**GIVEN DATA:**
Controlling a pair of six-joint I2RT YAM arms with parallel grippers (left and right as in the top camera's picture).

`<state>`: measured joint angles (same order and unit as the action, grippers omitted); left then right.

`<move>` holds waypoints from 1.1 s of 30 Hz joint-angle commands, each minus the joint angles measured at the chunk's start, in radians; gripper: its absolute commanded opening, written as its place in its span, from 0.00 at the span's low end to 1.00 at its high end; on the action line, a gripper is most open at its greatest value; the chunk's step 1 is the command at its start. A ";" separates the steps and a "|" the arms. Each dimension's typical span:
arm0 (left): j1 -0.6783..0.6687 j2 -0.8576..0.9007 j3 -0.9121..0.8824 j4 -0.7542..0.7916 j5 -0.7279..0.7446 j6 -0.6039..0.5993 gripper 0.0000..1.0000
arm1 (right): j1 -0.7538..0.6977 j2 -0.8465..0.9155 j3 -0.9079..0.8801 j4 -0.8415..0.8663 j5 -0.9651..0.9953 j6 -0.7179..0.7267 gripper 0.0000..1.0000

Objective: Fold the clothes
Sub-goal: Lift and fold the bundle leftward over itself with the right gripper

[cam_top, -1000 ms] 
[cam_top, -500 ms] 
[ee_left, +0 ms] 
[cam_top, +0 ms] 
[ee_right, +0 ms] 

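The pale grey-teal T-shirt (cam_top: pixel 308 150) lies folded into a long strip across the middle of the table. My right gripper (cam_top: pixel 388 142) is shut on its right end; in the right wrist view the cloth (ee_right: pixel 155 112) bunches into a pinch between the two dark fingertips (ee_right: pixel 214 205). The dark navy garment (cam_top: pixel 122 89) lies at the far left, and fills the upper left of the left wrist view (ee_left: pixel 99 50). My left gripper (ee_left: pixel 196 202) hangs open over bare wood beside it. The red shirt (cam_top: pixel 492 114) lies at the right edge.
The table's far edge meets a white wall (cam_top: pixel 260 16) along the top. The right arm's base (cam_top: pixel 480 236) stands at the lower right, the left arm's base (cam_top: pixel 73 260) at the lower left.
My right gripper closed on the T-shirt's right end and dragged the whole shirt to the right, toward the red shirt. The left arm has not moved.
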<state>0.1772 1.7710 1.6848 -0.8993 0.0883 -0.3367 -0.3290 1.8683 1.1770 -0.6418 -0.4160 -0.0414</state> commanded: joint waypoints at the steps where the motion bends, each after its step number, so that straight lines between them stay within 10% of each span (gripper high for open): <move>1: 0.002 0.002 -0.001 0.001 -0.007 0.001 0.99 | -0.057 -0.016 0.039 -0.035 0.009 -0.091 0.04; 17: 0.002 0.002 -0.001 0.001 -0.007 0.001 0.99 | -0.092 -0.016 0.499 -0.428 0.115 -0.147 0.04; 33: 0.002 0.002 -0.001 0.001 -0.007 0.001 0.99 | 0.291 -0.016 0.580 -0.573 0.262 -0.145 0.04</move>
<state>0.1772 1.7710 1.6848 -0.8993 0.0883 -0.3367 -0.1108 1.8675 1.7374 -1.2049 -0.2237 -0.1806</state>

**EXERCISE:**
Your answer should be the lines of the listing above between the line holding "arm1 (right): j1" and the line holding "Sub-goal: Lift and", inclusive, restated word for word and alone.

**EXERCISE RESULT:**
arm1 (right): j1 -0.7538..0.6977 j2 -0.8465..0.9155 j3 -0.9079..0.8801 j4 -0.8415..0.8663 j5 -0.9651..0.9953 j6 -0.7179..0.7267 gripper 0.0000..1.0000

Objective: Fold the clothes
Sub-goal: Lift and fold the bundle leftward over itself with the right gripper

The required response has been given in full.